(Instructions to follow) Reproduce the data exactly as given, except for any images.

(Dataset content)

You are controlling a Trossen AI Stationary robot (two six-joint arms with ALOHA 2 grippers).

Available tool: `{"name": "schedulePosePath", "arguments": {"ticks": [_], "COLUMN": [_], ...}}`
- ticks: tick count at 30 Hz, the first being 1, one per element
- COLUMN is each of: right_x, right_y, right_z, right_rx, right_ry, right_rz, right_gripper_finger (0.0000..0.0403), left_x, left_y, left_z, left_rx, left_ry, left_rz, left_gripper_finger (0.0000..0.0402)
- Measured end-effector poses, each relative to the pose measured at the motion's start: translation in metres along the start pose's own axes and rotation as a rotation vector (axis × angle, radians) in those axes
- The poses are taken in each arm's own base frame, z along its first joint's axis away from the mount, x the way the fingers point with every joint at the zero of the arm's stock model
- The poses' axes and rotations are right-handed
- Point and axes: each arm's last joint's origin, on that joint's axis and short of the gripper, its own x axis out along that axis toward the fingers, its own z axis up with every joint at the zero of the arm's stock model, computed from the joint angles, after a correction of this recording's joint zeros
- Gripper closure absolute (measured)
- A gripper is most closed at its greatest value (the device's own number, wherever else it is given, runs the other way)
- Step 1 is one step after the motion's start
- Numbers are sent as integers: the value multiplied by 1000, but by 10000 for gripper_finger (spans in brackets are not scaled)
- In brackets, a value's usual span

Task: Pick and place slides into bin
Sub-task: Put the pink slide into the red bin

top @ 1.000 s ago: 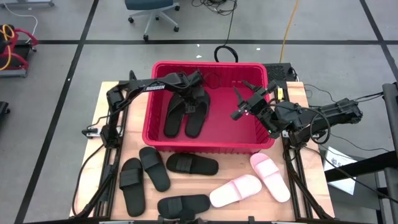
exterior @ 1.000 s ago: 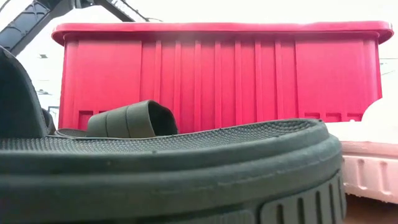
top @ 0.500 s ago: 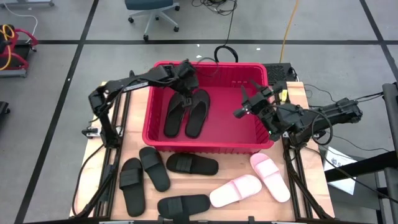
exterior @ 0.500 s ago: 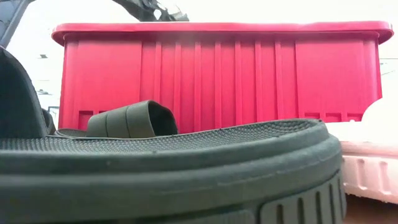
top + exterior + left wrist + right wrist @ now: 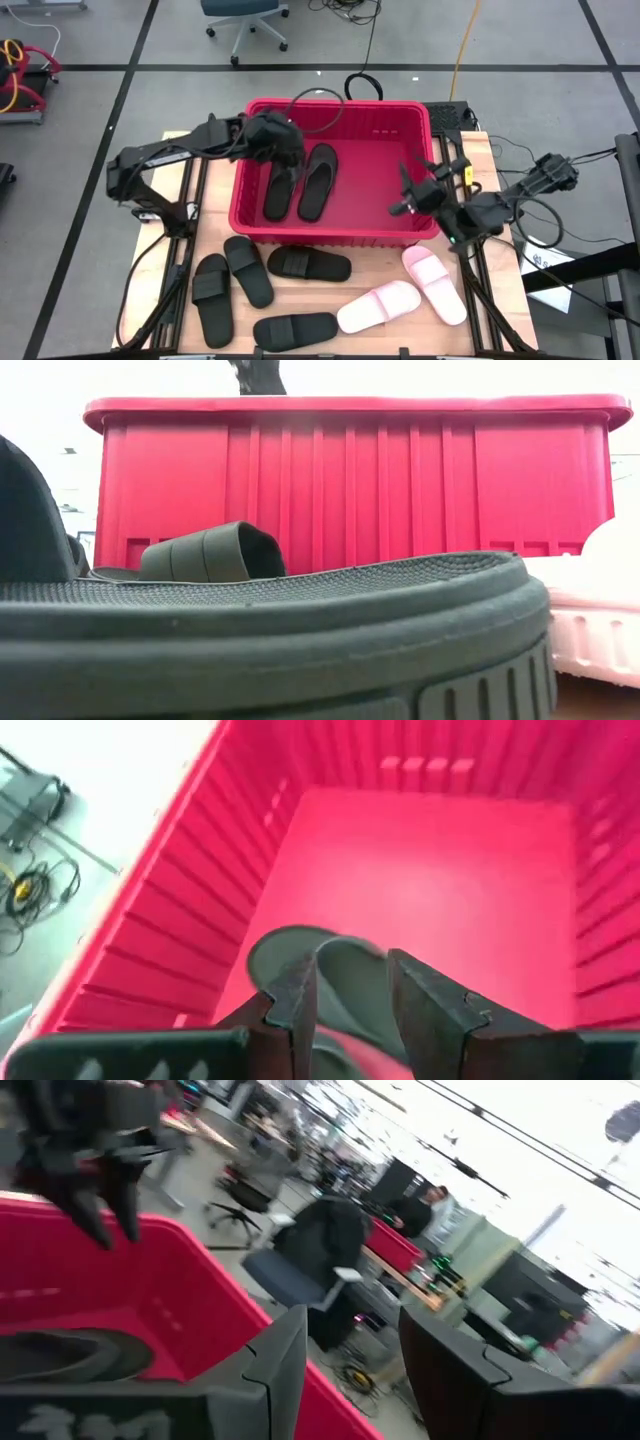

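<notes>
The red bin [image 5: 246, 190] stands at the table's middle far side and holds two black slides [image 5: 280, 186] [image 5: 318, 180] lying flat side by side on its floor. My left gripper [image 5: 287, 152] hangs open and empty over the bin's left part, above the slides' far ends [image 5: 300, 948]. My right gripper [image 5: 405, 190] is open and empty over the bin's right side, near the right wall. Several black slides [image 5: 247, 270] and two pink slides [image 5: 378, 305] [image 5: 435, 283] lie flat on the table in front of the bin.
The bin's near wall [image 5: 350, 480] rises behind a black slide's sole [image 5: 300, 630] close to the low camera. The bin's right half floor [image 5: 385, 190] is bare. An office chair [image 5: 245, 15] and cables lie on the floor beyond the table.
My left gripper has drawn back from the bin's far middle toward its left side, its arm swinging out to the table's left. My right gripper has gone toward the table's near right, to the bin's right wall. The two slides in the bin have stayed put.
</notes>
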Motion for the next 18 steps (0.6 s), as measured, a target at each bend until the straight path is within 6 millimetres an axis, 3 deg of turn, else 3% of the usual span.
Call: {"name": "schedulePosePath", "arguments": {"ticks": [8, 18], "right_x": [-56, -128], "right_y": [3, 17], "right_z": [-2, -48], "right_rx": [-13, 51], "right_ry": [-130, -280], "right_rz": [199, 461], "right_gripper_finger": [250, 250], "left_x": [-37, -57], "left_y": [-40, -82], "left_z": [4, 5], "left_rx": [37, 124], "left_ry": [-92, -147], "left_rz": [-91, -213], "left_gripper_finger": [279, 279]}}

(Final answer)
You are controlling a Trossen AI Stationary robot (two six-joint arms with ALOHA 2 grippers).

Available tool: `{"name": "schedulePosePath", "arguments": {"ticks": [_], "COLUMN": [_], ...}}`
- ticks: tick count at 30 Hz, the first being 1, one per element
- COLUMN is each of: right_x, right_y, right_z, right_rx, right_ry, right_rz, right_gripper_finger (0.0000..0.0403), left_x, left_y, left_z, left_rx, left_ry, left_rz, left_gripper_finger (0.0000..0.0402)
- Measured end-effector poses, each relative to the pose measured at the motion's start: translation in metres along the start pose's own axes and rotation as a rotation vector (axis × angle, radians) in those axes
- The poses are taken in each arm's own base frame, z along its first joint's axis away from the mount, x the way the fingers point with every joint at the zero of the arm's stock model
- The poses' axes and rotations are right-handed
- Point and axes: each arm's last joint's origin, on that joint's axis and short of the gripper, its own x axis out along that axis toward the fingers, its own z axis up with every joint at the zero of the arm's stock model, computed from the joint angles, after a correction of this recording's joint zeros
- Gripper closure absolute (measured)
- A gripper is most closed at its greatest value (the device's own number, wherever else it is given, runs the other way)
- Step 1 is one step after the motion's start
- Numbers are sent as integers: the value multiplied by 1000, but by 10000 for gripper_finger (spans in brackets are not scaled)
- In brackets, a value's usual span

Task: Pick and place slides into bin
Sub-task: Put the pink slide into the red bin

top @ 1.000 s ago: 
exterior @ 1.000 s ago: 
top @ 0.500 s ago: 
exterior @ 0.500 s ago: 
top + exterior + left wrist + right wrist @ now: 

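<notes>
The red bin [image 5: 246, 190] stands at the table's middle far side and holds two black slides [image 5: 280, 186] [image 5: 318, 180] lying flat side by side on its floor. My left gripper [image 5: 287, 152] hangs open and empty over the bin's left part, above the slides' far ends [image 5: 300, 948]. My right gripper [image 5: 405, 190] is open and empty over the bin's right side, near the right wall. Several black slides [image 5: 247, 270] and two pink slides [image 5: 378, 305] [image 5: 435, 283] lie flat on the table in front of the bin.
The bin's near wall [image 5: 350, 480] rises behind a black slide's sole [image 5: 300, 630] close to the low camera. The bin's right half floor [image 5: 385, 190] is bare. An office chair [image 5: 245, 15] and cables lie on the floor beyond the table.
My left gripper has drawn back from the bin's far middle toward its left side, its arm swinging out to the table's left. My right gripper has gone toward the table's near right, to the bin's right wall. The two slides in the bin have stayed put.
</notes>
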Motion for the next 18 steps (0.6 s), as measured, a target at each bend until the straight path is within 6 millimetres an axis, 3 deg of turn, else 3% of the usual span.
Call: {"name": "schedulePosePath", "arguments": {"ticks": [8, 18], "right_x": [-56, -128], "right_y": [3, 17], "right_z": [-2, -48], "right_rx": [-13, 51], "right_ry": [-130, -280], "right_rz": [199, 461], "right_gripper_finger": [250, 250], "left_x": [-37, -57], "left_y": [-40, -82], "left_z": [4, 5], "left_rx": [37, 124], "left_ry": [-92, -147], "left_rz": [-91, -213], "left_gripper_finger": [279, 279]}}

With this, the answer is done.